In conclusion, after the preliminary screening is performed through the time domain dimension, the target audio frame is further screened after being converted into the frequency domain dimension, so that the target audio frame is more accurately determined, and the accuracy of positioning the wheat-blasting audio frame is improved.

(4) And taking the intermediate audio frame as the target audio frame under the condition that the intermediate audio frame meets the distribution condition of a preset amplitude spectrum based on the intermediate frequency amplitude spectrum.

Specifically, after the intermediate frequency amplitude spectrum corresponding to the intermediate audio frame is constructed, further analyzing whether the intermediate audio frame meets a preset amplitude spectrum distribution condition according to the intermediate frequency amplitude spectrum, if so, determining that the intermediate audio frame has a high probability of wheat spraying, determining the intermediate audio frame as the target audio frame, and then performing subsequent positioning wheat spraying audio frames; if not, the probability that the wheat spraying exists in the intermediate audio frame is low, and then no processing is needed.

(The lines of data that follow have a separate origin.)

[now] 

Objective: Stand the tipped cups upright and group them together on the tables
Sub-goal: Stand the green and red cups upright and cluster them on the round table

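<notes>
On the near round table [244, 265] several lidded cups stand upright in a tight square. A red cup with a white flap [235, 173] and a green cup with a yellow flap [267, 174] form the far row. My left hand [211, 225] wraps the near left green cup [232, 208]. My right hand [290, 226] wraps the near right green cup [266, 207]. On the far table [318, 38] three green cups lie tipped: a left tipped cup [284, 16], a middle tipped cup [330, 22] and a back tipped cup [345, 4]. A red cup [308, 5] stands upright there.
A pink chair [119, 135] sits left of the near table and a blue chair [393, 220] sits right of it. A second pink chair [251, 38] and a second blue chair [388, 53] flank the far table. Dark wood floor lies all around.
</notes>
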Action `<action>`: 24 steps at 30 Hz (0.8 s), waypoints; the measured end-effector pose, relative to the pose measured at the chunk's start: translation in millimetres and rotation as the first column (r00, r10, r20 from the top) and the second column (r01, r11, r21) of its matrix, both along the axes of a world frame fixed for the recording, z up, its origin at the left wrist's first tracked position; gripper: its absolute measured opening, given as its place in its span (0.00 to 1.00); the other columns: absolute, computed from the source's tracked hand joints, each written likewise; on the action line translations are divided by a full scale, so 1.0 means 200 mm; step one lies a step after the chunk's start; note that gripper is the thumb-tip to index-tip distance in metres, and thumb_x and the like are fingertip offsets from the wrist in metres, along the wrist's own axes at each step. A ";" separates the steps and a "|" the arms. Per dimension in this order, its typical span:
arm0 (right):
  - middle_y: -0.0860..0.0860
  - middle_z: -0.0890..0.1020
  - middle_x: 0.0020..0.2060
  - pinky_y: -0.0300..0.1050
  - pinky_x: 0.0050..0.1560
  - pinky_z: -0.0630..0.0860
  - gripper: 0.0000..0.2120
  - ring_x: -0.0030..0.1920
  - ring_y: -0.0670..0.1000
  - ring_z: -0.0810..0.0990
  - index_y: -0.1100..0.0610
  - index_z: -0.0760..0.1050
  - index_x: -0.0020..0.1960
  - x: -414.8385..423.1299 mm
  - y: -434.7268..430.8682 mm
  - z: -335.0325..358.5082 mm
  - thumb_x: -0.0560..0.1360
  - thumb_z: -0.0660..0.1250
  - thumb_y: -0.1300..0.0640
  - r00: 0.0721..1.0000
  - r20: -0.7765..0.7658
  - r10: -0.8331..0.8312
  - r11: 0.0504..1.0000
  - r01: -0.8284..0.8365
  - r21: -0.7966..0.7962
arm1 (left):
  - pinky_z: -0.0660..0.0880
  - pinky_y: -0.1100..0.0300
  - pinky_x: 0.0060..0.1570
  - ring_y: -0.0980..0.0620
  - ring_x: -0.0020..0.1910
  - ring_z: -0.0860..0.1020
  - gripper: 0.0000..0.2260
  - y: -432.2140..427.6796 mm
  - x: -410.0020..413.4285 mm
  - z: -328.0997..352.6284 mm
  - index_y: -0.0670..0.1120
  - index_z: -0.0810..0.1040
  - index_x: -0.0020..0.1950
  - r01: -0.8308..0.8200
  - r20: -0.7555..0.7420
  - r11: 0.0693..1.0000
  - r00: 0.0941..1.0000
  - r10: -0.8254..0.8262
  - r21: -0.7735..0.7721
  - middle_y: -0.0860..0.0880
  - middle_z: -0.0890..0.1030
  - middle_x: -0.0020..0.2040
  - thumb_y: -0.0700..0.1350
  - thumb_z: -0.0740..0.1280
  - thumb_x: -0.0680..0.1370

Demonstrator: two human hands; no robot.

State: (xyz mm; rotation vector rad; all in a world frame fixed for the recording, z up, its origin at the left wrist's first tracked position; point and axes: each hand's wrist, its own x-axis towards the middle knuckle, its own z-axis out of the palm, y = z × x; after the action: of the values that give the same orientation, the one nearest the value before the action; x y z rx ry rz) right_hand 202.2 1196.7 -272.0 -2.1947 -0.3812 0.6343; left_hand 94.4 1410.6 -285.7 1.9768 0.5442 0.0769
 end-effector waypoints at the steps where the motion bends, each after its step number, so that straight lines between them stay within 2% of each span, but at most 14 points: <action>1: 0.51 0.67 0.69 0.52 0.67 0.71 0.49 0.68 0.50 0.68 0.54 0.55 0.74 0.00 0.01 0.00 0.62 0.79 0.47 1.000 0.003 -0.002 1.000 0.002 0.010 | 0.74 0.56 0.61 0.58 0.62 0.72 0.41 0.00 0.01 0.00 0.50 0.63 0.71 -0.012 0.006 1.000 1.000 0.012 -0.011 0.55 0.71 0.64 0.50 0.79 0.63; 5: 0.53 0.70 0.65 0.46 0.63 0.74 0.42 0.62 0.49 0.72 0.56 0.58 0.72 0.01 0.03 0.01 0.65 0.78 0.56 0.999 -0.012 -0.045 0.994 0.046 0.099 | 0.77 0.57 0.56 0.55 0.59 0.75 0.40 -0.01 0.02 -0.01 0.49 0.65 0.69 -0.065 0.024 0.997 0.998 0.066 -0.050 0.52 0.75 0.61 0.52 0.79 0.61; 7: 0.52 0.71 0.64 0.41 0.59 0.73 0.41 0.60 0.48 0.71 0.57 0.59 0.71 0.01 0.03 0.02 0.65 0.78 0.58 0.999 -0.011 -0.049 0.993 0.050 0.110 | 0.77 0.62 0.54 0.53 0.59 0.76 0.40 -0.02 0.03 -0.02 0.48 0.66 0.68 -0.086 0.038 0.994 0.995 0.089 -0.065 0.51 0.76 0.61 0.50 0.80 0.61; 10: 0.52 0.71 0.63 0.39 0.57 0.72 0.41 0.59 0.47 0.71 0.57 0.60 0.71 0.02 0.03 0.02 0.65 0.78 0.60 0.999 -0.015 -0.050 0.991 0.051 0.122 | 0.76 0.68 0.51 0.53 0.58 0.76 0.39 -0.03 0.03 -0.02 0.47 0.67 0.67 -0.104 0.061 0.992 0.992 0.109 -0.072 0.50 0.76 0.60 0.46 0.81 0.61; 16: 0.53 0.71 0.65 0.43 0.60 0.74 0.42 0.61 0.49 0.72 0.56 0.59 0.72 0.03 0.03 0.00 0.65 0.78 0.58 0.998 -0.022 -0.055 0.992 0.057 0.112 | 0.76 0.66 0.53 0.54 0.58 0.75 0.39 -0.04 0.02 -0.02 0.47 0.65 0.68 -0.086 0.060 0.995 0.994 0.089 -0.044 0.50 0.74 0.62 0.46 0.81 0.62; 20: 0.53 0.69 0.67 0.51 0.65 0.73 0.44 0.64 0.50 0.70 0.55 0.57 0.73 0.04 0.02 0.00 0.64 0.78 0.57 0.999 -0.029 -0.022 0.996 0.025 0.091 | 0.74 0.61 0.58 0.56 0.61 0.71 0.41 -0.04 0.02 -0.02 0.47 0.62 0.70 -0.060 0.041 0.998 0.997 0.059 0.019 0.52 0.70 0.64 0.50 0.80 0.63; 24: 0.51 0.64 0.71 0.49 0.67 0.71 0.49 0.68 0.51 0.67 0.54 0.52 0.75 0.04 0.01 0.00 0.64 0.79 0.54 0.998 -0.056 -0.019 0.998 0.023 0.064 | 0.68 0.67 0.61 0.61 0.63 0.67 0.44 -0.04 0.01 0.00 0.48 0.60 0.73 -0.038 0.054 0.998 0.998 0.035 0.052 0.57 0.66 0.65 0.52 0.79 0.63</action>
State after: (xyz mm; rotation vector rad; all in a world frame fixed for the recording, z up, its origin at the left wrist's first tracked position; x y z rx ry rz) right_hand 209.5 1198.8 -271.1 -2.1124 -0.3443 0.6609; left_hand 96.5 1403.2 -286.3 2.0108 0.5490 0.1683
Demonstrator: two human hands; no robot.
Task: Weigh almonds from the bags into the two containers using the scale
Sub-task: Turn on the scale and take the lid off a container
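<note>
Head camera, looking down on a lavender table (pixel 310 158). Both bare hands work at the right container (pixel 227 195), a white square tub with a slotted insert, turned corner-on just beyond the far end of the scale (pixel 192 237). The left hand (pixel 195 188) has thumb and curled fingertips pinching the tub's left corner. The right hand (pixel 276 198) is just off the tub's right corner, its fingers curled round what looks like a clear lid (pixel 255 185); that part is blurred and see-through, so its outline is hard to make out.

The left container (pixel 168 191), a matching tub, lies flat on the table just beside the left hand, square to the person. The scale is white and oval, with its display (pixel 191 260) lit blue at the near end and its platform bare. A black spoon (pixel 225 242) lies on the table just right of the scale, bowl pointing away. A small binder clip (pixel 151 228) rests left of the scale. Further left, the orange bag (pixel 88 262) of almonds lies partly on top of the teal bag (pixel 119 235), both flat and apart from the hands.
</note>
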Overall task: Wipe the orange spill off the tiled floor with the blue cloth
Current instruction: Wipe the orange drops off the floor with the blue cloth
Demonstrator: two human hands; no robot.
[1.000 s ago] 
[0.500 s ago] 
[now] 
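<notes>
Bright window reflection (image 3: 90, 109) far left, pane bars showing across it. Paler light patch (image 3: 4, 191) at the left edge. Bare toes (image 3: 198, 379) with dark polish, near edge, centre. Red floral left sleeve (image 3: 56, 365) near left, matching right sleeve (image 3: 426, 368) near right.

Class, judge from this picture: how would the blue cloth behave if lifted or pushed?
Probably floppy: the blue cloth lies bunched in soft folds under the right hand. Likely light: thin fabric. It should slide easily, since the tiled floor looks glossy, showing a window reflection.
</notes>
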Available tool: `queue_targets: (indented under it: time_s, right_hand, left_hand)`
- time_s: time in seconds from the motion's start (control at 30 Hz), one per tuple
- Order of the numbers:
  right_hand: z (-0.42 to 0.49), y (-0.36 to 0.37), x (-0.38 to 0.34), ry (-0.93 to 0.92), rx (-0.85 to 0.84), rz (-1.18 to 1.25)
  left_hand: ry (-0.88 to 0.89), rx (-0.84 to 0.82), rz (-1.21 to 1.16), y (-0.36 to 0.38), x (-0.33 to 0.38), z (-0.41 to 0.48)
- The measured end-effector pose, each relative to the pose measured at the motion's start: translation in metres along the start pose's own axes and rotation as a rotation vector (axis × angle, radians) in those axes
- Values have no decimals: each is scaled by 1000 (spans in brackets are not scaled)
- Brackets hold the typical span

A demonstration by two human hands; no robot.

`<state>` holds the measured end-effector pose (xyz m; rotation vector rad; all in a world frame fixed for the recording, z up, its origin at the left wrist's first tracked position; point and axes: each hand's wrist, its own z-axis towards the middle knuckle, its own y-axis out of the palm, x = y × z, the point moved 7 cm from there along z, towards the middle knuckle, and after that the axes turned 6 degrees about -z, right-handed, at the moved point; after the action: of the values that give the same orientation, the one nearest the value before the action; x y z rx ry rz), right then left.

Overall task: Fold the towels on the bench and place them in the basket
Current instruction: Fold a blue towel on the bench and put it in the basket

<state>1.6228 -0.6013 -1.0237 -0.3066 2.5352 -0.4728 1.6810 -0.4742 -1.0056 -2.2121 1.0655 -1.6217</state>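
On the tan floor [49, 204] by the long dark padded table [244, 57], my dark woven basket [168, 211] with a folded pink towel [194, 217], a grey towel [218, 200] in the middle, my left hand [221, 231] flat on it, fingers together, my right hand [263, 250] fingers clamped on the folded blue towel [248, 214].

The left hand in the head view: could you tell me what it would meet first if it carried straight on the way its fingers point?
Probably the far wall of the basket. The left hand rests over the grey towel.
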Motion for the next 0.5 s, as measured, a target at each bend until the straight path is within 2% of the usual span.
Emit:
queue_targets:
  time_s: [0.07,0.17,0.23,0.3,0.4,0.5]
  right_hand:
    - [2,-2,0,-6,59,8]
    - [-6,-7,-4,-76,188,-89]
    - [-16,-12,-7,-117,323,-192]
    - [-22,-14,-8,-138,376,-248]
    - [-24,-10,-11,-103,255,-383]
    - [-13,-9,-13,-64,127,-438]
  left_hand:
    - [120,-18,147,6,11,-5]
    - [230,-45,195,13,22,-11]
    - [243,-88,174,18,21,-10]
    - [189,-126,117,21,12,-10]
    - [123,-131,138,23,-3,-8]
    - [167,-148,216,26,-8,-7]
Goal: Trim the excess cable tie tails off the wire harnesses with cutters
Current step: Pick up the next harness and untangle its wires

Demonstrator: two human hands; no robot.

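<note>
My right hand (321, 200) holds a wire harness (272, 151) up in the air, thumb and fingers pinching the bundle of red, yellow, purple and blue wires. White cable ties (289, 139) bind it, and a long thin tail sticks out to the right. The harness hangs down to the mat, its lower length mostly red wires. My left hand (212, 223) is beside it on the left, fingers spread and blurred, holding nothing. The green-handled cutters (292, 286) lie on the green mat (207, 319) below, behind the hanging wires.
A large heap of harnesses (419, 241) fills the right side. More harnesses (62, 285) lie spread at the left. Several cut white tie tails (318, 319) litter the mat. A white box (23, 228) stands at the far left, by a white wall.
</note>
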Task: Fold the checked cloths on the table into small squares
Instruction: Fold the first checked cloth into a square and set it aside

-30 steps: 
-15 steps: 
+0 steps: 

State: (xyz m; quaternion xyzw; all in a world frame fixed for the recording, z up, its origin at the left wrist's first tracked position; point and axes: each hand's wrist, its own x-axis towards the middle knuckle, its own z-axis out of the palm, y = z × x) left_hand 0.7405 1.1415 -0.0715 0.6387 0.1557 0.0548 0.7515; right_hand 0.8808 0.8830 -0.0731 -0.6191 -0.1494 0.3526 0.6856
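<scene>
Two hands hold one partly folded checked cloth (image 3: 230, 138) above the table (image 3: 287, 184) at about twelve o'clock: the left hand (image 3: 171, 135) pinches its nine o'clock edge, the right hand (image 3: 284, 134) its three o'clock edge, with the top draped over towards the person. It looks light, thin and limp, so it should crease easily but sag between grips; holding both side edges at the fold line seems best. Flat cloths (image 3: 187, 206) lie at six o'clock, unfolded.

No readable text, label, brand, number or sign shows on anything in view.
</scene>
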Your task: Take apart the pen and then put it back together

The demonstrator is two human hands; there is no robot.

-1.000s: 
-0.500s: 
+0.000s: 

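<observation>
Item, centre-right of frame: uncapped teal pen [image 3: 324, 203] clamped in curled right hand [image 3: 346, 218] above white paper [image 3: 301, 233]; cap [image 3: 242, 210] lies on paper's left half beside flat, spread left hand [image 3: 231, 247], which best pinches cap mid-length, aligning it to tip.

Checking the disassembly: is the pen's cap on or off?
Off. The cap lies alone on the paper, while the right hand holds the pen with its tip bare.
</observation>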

The preset amplitude spectrum distribution condition is specifically a condition that whether the intermediate frequency amplitude spectrum meets the requirement of determining the intermediate audio frame as the target audio frame or not is detected in multiple dimensions, so that the accuracy of determining the target audio frame can be improved.

In this embodiment, the process of determining the target audio frame is as follows:

Specifically, after an intermediate frequency amplitude spectrum corresponding to the intermediate audio frame is constructed, detecting whether a peak value of the intermediate frequency amplitude spectrum is located in a preset low-frequency region, and simultaneously detecting whether the peak value of the intermediate frequency amplitude spectrum is greater than a preset peak value threshold value, if the intermediate audio frame meets the above conditions, it is determined that the intermediate audio frame has a high probability of wheat spraying, and if the intermediate audio frame does not meet the above conditions, it is determined that the intermediate audio frame has a low probability of wheat spraying, and no processing is needed; the low frequency interval is preferably below 500Hz, the preset peak threshold is preferably 48dB, it should be noted that the low frequency interval and the preset peak threshold may be set according to actual requirements, and this embodiment is not limited herein.

According to the above example, on the basis of determining the intermediate frequency amplitude spectrums corresponding to the second audio frame, the sixth audio frame, the seventh audio frame and the eighth audio frame, whether the amplitude peak value corresponding to each audio frame is located in the low-frequency region is further detected based on the intermediate frequency amplitude spectrums, and whether the amplitude peak value corresponding to each audio frame is greater than a preset peak value threshold value is detected; and comparing to determine that the second audio frame, the sixth audio frame and the eighth audio frame all meet the conditions, which indicates that the possibility of the second audio frame, the sixth audio frame and the eighth audio frame for wheat spraying is high, and determining the second audio frame, the sixth audio frame and the eighth audio frame as target audio frames for further positioning and using the wheat spraying audio frames.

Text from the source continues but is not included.